Instant ciphertext-only cryptanalysis of gsm encrypted communication

So, GSM (Groupe Spécial Mobile) is the most widely-used standard for cellular communication. Wikipedia tells me that 80% of the cellular market uses this standard, representing about 4.3 billion people. And guess what? The encryption algorithm of this standard is completely broken-- according to this paper, anyway. And the way in which the paper goes about breaking the algorithm is itself beautiful, illustrating a number of common crypto flaws simultaneously.

Okay, so let's be clear what we're talking about. The GSM specification actually contains two encryption algorithms, A5/1 and A5/2. These were apparently developed back when there were export restrictions on strong crypto, as A5/1 is the 'strong' algorithm for the US and Europe and A5/2 is the 'weak' algorithm for elsewhere. This paper directly breaks A5/2, but then shows that this is 'good enough' to attack all GSM encryption. But before going in to that, let's first focus on how they broke A5/2. How does A5/2 work? It's a stream cipher, which mean that it:

Uses the secret key to generate a pseudo-random pad of the same length as the plaintext, and then
Pretends that this pad is a one time pad. That is, it creates the ciphertext by doing a bit-by-bit xor of the plaintext and the pad.

So far, so good. But how does A5/2 turn the key into a pseudo-random pad? Like most pseudo-random generators, it has the following structure:

First, it turns the key into some initial internal 'state'.
Then, for every bit required to make the pad, it will:
- Update the current state into some new state, using some algorithm-specific process, and
- Extract a single pad-bit by taking some function of the new state.

To present an example, which is not the A5/2 algorithm, consider the following (dumb) pseudo-random generator:

The initial internal state is the key, interpreted as a positive integer.
To extract a bit for the pad:
- Take the current state (which is a positive integer) and double it. Then take its remainder when you divide it by 17. This remainder is the new internal state.
- If the new state is even, output 0. If the new state is odd, on the other hand, output 1.

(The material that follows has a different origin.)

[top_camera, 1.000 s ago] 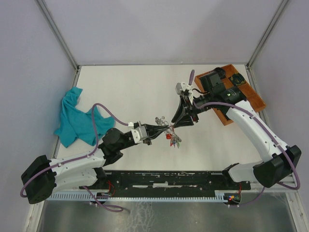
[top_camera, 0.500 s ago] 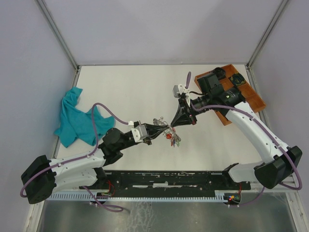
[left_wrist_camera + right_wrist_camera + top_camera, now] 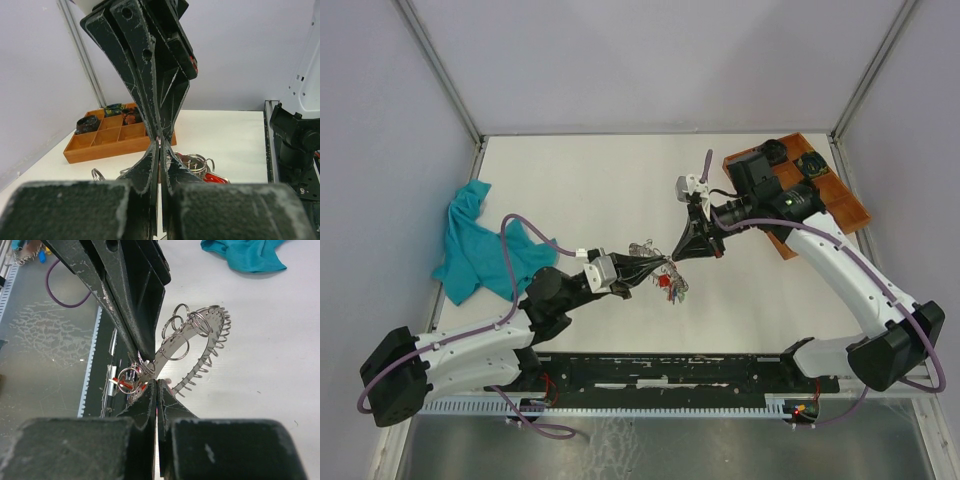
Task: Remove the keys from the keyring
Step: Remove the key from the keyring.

How bad is this generator? Well, first notice that no matter what your key is, the pad will repeat every eight bits. Either you fall into the following state-sequence

2, 4, 8, 16, 15, 13, 9, 1, 2...

which yields the following sequence of pad-bits

0, 0, 0, 0, 1, 1, 1, 1, 0...

or you fall into the other possible sequence of states

3, 6, 12, 7, 14, 11, 5, 10, 3...

which yields pad-bits

1, 1, 0, 1, 0, 1, 1, 0, 1...

Now, the dumb thing here is not that the pattern repeats every 8 bits-- that's just an artifact of the fact that 17 is small. No, the dumb thing is that if I ever learn four consecutive bits of the pad, then I learn which of the two sequences above is being used and where we are in it. That is, I learn the internal state, which means I can predict the rest of the pad--- forward and backward--- allowing me to learn the entire plaintext.

The pseudo-random generator of A5/2 is more complicated than this, of course, but it is built on similarly simple steps. In particular, it is something called a linear feedback shift register, which uses mostly xor operations and bit-shifts. The advantage to such creatures is that they use very basic operations which can be executed very quickly. The disadvantage, however, is that the pad-bits generated will not be completely independent. There will be interrelations which can be represented by a number of polynomials. If you were to get enough of the pad-bits, you could use them to (a) solve the polynomials, (b) completely recover the internal state, and thus (c) recover the plaintext.

But for the adversary to launch such an attack, they would need to somehow learn the bits of the pad. Not the ciphertext, the pad. How realistic is that? Well, due to the property of one-time pads (and hence, stream ciphers) the adversary could recover the pad very easily if it had both the ciphertext and the plaintext. So if the adversary had both ciphertext and plaintext, it could easily launch this attack.

"...Hold on," I hear you say. "We're now assuming the adversary has the plaintext?" Well, some of it. "But isn't the plaintext the goal of the adversary in the first place?" Well, yes. "So what is the point of launching this attack if the adversary already has the plaintext?" The point is that this attack doesn't require the adversary to have all of the plaintext, but just enough to solve these polynomials.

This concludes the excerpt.